Your goal: Using the records below, quote only the span that opens with the line containing "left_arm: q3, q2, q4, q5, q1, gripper" and closes with the line containing "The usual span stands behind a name", exactly and inclusively.

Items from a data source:
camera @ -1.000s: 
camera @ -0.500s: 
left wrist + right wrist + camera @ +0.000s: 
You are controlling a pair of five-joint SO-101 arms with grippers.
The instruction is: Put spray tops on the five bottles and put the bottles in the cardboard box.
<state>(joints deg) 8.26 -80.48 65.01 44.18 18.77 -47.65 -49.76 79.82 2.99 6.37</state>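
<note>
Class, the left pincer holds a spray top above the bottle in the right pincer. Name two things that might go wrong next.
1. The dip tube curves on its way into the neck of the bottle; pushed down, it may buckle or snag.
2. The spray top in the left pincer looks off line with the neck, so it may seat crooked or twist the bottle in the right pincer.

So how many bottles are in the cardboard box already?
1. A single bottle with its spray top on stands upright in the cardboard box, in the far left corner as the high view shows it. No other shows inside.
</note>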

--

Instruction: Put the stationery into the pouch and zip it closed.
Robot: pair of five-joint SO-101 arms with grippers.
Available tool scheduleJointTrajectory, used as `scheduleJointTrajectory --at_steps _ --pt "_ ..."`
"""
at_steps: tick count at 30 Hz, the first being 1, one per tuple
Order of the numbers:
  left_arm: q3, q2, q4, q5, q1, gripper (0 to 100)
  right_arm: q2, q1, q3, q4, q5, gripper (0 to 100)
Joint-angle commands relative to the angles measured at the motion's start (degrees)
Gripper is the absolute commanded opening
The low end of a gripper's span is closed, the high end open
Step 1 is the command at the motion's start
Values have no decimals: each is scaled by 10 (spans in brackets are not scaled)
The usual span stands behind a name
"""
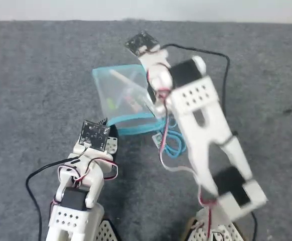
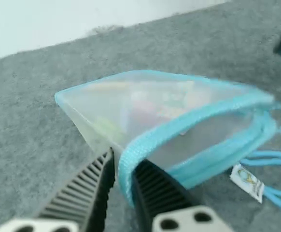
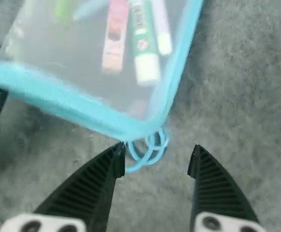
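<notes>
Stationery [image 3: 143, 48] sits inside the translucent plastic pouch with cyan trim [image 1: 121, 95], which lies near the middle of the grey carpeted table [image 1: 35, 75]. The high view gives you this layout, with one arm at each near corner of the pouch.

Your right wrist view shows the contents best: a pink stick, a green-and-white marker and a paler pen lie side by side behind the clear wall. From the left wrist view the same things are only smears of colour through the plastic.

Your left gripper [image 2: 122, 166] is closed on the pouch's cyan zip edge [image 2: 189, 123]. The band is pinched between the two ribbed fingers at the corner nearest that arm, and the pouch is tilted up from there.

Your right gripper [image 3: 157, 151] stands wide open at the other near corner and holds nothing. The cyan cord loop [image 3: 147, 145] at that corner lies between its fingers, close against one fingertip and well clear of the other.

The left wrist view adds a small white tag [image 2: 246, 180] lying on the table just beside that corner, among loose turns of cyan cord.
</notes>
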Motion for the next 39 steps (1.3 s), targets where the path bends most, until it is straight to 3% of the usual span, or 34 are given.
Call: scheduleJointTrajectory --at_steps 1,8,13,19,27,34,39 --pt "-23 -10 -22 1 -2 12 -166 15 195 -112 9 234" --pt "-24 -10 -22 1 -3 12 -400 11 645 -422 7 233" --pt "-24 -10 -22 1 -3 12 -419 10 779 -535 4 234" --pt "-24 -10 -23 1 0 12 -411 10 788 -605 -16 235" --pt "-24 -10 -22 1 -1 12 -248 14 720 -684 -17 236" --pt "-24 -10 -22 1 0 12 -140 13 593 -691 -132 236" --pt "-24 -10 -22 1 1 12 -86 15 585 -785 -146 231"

Problem solution:
  left_arm: q3, q2, q4, q5, q1, gripper (0 to 100)
  right_arm: q2, q1, q3, q4, q5, gripper (0 to 100)
Joint-angle commands relative to the angles measured at the motion's start (degrees)
Gripper is the absolute commanded opening
The low end of a gripper's span is closed, the high end open
Step 1 is the command at the motion's start
Values have no decimals: each is scaled by 10 (spans in brackets are not scaled)
The usual span stands behind a name

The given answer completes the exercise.